### Problem details:
A word-for-word repeat of all the data is the goal.
== Source data ==
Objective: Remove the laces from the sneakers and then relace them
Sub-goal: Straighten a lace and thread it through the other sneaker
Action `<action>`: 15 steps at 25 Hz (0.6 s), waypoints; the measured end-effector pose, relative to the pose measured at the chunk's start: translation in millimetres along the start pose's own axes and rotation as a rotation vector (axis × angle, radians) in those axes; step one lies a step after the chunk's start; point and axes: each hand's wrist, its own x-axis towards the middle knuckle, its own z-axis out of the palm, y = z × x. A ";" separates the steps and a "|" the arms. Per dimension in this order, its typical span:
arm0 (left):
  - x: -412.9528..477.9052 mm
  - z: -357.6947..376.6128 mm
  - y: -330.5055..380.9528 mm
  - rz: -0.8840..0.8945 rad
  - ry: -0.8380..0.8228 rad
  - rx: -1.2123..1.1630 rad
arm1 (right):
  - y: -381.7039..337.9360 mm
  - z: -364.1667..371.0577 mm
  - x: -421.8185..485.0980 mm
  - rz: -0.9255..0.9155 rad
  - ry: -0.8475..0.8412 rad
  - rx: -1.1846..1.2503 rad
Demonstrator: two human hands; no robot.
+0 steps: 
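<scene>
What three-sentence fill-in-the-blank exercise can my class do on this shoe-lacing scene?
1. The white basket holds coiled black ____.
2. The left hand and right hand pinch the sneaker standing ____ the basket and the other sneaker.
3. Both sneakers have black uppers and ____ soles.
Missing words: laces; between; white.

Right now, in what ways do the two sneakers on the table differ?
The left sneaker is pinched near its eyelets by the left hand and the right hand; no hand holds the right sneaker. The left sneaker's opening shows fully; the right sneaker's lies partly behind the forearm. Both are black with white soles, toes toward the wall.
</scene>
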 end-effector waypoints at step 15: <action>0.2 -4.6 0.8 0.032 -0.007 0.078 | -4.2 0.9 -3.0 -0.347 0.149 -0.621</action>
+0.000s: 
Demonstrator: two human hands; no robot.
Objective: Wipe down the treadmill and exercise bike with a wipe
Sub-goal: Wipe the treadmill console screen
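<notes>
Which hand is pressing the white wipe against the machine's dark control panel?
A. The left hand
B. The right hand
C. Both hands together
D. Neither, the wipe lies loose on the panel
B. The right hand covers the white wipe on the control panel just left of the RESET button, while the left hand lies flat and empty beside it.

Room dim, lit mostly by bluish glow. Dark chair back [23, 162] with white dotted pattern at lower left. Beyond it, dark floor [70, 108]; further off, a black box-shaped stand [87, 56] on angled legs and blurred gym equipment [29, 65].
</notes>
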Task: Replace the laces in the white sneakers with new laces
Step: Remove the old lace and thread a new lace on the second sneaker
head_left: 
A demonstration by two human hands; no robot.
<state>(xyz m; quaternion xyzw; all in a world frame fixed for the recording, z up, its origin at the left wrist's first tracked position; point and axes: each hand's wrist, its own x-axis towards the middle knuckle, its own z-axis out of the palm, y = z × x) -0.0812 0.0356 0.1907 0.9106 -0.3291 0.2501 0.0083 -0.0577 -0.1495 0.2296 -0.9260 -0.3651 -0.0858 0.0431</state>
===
### Exercise response:
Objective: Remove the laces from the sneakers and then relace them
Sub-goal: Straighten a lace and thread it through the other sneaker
Action `<action>`: 15 steps at 25 Hz (0.6 s), waypoints; the measured end-effector pose, relative to the pose measured at the chunk's start: translation in millimetres along the start pose's own axes and rotation as a rotation vector (axis × angle, radians) in those axes; step one lies a step after the chunk's start; point and axes: each hand's wrist, its own x-axis towards the middle knuckle, its own z-axis out of the palm, y = z × x. A ";" separates the steps and a "|" the arms. Per dimension in this order, its typical span:
arm0 (left):
  - x: -412.9528..477.9052 mm
  - z: -357.6947..376.6128 mm
  - y: -330.5055..380.9528 mm
  - rz: -0.8840..0.8945 rad
  - ry: -0.8380..0.8228 rad
  - rx: -1.2123..1.1630 rad
arm1 (right):
  - y: -381.7039..337.9360 mm
  - z: -364.1667..371.0577 mm
  - x: -421.8185..485.0980 mm
  - rz: -0.9255..0.9155 rad
  - ry: -0.8475..0.8412 rad
  - rx: -1.1846..1.2503 rad
Demonstrator: two human hands; no robot.
+0 steps: 
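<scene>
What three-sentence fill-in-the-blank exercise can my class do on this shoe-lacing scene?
1. The white basket holds coiled black ____.
2. The left hand and right hand pinch the sneaker standing ____ the basket and the other sneaker.
3. Both sneakers have black uppers and ____ soles.
Missing words: laces; between; white.

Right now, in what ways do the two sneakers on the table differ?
The left sneaker is pinched near its eyelets by the left hand and the right hand; no hand holds the right sneaker. The left sneaker's opening shows fully; the right sneaker's lies partly behind the forearm. Both are black with white soles, toes toward the wall.
</scene>
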 end-effector waypoints at step 15: <action>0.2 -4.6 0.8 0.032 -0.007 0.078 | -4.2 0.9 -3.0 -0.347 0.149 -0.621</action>
+0.000s: 
Demonstrator: two human hands; no robot.
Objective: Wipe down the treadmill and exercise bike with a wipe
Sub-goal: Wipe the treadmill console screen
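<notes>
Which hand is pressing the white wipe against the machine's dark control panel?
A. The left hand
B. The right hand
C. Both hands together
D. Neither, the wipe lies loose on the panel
B. The right hand covers the white wipe on the control panel just left of the RESET button, while the left hand lies flat and empty beside it.

Room dim, lit mostly by bluish glow. Dark chair back [23, 162] with white dotted pattern at lower left. Beyond it, dark floor [70, 108]; further off, a black box-shaped stand [87, 56] on angled legs and blurred gym equipment [29, 65].
</notes>
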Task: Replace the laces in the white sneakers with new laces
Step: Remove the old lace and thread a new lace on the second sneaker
head_left: 
A demonstration by two human hands; no robot.
<state>(xyz m; quaternion xyzw; all in a world frame fixed for the recording, z up, its origin at the left wrist's first tracked position; point and axes: each hand's wrist, its own x-axis towards the middle knuckle, its own z-axis out of the palm, y = z × x) -0.0812 0.0356 0.1907 0.9106 -0.3291 0.2501 0.0083 -0.0577 -0.1495 0.2296 -0.9260 -0.3651 -0.0858 0.0431</state>

The output is complete, and nothing more is needed.